(DATASET ENTRIES Opens)
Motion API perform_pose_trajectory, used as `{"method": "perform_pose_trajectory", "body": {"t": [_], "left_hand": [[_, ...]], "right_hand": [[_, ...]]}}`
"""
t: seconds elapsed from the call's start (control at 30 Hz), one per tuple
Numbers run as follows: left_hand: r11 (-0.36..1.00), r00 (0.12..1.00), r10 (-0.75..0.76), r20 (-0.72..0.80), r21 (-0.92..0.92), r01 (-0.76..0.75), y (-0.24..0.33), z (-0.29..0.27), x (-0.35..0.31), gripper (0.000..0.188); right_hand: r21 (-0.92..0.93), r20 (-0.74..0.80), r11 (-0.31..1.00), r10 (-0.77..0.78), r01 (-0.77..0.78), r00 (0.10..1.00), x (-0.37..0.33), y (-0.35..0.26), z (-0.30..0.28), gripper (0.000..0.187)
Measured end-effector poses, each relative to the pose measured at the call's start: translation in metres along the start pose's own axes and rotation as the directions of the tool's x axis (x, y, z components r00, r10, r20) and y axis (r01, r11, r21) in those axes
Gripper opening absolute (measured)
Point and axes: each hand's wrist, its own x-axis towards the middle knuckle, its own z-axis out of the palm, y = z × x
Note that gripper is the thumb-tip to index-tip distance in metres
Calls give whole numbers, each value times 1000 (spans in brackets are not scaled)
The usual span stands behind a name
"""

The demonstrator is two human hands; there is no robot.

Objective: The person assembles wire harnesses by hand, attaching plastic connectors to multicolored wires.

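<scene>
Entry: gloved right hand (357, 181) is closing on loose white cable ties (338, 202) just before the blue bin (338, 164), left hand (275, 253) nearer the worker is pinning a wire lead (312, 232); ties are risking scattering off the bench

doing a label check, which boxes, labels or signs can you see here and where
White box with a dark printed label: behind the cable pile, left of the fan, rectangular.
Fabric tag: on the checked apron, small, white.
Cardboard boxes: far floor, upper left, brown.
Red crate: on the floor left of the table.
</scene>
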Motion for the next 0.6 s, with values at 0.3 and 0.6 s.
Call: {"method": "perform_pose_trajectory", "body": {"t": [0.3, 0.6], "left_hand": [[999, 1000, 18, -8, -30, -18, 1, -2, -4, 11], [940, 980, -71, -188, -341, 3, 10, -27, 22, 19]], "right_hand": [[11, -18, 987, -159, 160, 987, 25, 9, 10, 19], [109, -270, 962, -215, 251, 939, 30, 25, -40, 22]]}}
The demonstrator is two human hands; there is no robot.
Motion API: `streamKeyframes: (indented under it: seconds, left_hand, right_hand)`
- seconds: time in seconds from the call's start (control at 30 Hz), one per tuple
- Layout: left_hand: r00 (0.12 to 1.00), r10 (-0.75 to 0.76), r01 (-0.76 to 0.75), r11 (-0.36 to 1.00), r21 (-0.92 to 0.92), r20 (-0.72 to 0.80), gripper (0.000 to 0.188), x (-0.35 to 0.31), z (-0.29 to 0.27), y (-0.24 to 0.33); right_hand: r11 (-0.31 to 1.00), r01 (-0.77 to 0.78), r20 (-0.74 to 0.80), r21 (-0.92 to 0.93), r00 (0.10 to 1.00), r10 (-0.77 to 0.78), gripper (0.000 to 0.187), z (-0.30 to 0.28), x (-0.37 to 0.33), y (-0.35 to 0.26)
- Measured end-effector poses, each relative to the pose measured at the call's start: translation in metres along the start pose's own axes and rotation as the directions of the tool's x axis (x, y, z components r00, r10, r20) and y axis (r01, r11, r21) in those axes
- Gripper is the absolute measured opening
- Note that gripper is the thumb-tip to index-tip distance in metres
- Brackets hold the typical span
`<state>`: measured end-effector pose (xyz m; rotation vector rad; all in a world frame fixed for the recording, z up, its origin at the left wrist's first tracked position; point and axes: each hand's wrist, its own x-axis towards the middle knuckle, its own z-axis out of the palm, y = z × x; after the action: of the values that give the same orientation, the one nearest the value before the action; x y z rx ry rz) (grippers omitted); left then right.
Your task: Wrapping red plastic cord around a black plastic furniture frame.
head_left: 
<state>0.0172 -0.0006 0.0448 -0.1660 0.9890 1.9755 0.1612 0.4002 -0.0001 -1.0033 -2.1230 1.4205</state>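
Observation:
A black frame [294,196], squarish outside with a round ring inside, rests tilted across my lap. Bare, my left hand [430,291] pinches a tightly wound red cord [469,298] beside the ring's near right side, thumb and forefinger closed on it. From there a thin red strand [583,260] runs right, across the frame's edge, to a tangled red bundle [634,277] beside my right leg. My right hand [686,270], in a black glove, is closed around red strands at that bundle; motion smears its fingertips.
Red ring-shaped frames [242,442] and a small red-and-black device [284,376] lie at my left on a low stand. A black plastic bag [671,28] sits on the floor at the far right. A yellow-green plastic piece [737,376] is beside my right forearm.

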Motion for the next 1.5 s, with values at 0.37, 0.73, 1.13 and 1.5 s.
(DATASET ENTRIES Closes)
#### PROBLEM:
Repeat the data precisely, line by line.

#### RESPONSE BOX:
Motion API perform_pose_trajectory, used as `{"method": "perform_pose_trajectory", "body": {"t": [_], "left_hand": [[_, ...]], "right_hand": [[_, ...]]}}`
"""
t: seconds elapsed from the call's start (control at 30 Hz), one per tuple
Numbers run as follows: left_hand: r11 (-0.36..1.00), r00 (0.12..1.00), r10 (-0.75..0.76), r20 (-0.72..0.80), r21 (-0.92..0.92), r01 (-0.76..0.75), y (-0.24..0.33), z (-0.29..0.27), x (-0.35..0.31), gripper (0.000..0.188); right_hand: r21 (-0.92..0.93), r20 (-0.74..0.80), r11 (-0.31..1.00), r10 (-0.77..0.78), r01 (-0.77..0.78), r00 (0.10..1.00), x (-0.37..0.33), y (-0.35..0.26), z (-0.30..0.28), gripper (0.000..0.187)
Measured end-effector poses, each relative to the pose measured at the call's start: translation in metres along the start pose's own axes and rotation as the directions of the tool's x axis (x, y, z components r00, r10, r20) and y axis (r01, r11, r21) in those axes
Gripper opening absolute (measured)
Point and axes: each hand's wrist, its own x-axis towards the middle knuckle, its own z-axis out of the palm, y = z × x
Note that gripper is the thumb-tip to index-tip distance in metres
Calls give whole numbers, each value times 1000 (spans in brackets are not scaled)
The usual span stands behind a name
"""

The demonstrator is two human hands; there is no robot.

Objective: The person assembles wire harnesses by hand, attaching plastic connectors to multicolored wires.

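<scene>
Entry: gloved right hand (357, 181) is closing on loose white cable ties (338, 202) just before the blue bin (338, 164), left hand (275, 253) nearer the worker is pinning a wire lead (312, 232); ties are risking scattering off the bench

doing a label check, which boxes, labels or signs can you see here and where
White box with a dark printed label: behind the cable pile, left of the fan, rectangular.
Fabric tag: on the checked apron, small, white.
Cardboard boxes: far floor, upper left, brown.
Red crate: on the floor left of the table.
</scene>
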Motion for the next 0.6 s, with values at 0.3 and 0.6 s.
Call: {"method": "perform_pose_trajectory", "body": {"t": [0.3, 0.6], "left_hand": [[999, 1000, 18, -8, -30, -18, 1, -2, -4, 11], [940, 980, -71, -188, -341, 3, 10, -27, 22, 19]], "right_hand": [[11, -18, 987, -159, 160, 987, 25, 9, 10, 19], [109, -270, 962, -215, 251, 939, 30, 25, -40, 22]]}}
The demonstrator is two human hands; there is no robot.
Motion API: `streamKeyframes: (indented under it: seconds, left_hand, right_hand)`
- seconds: time in seconds from the call's start (control at 30 Hz), one per tuple
- Layout: left_hand: r00 (0.12 to 1.00), r10 (-0.75 to 0.76), r01 (-0.76 to 0.75), r11 (-0.36 to 1.00), r21 (-0.92 to 0.92), r20 (-0.72 to 0.80), gripper (0.000 to 0.188), x (-0.35 to 0.31), z (-0.29 to 0.27), y (-0.24 to 0.33); right_hand: r11 (-0.31 to 1.00), r01 (-0.77 to 0.78), r20 (-0.74 to 0.80), r21 (-0.92 to 0.93), r00 (0.10 to 1.00), r10 (-0.77 to 0.78), gripper (0.000 to 0.187), z (-0.30 to 0.28), x (-0.37 to 0.33), y (-0.35 to 0.26)
- Measured end-effector poses, each relative to the pose measured at the call's start: translation in metres along the start pose's own axes and rotation as the directions of the tool's x axis (x, y, z components r00, r10, r20) and y axis (r01, r11, r21) in those axes
- Gripper is the absolute measured opening
- Note that gripper is the thumb-tip to index-tip distance in metres
- Brackets hold the typical span
`<state>`: measured end-effector pose (xyz m; rotation vector rad; all in a world frame fixed for the recording, z up, its origin at the left wrist's first tracked position; point and axes: each hand's wrist, its own x-axis towards the middle knuckle, its own z-axis out of the palm, y = z × x; after the action: of the values that give the same orientation, the one nearest the value before the action; x y z rx ry rz) (grippers omitted); left then right.
Your task: Wrapping red plastic cord around a black plastic furniture frame.
head_left: 
<state>0.0172 -0.0006 0.0448 -0.1660 0.9890 1.9755 0.1612 0.4002 -0.0001 -1.0033 -2.1230 1.4205</state>
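Observation:
A black frame [294,196], squarish outside with a round ring inside, rests tilted across my lap. Bare, my left hand [430,291] pinches a tightly wound red cord [469,298] beside the ring's near right side, thumb and forefinger closed on it. From there a thin red strand [583,260] runs right, across the frame's edge, to a tangled red bundle [634,277] beside my right leg. My right hand [686,270], in a black glove, is closed around red strands at that bundle; motion smears its fingertips.
Red ring-shaped frames [242,442] and a small red-and-black device [284,376] lie at my left on a low stand. A black plastic bag [671,28] sits on the floor at the far right. A yellow-green plastic piece [737,376] is beside my right forearm.
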
Motion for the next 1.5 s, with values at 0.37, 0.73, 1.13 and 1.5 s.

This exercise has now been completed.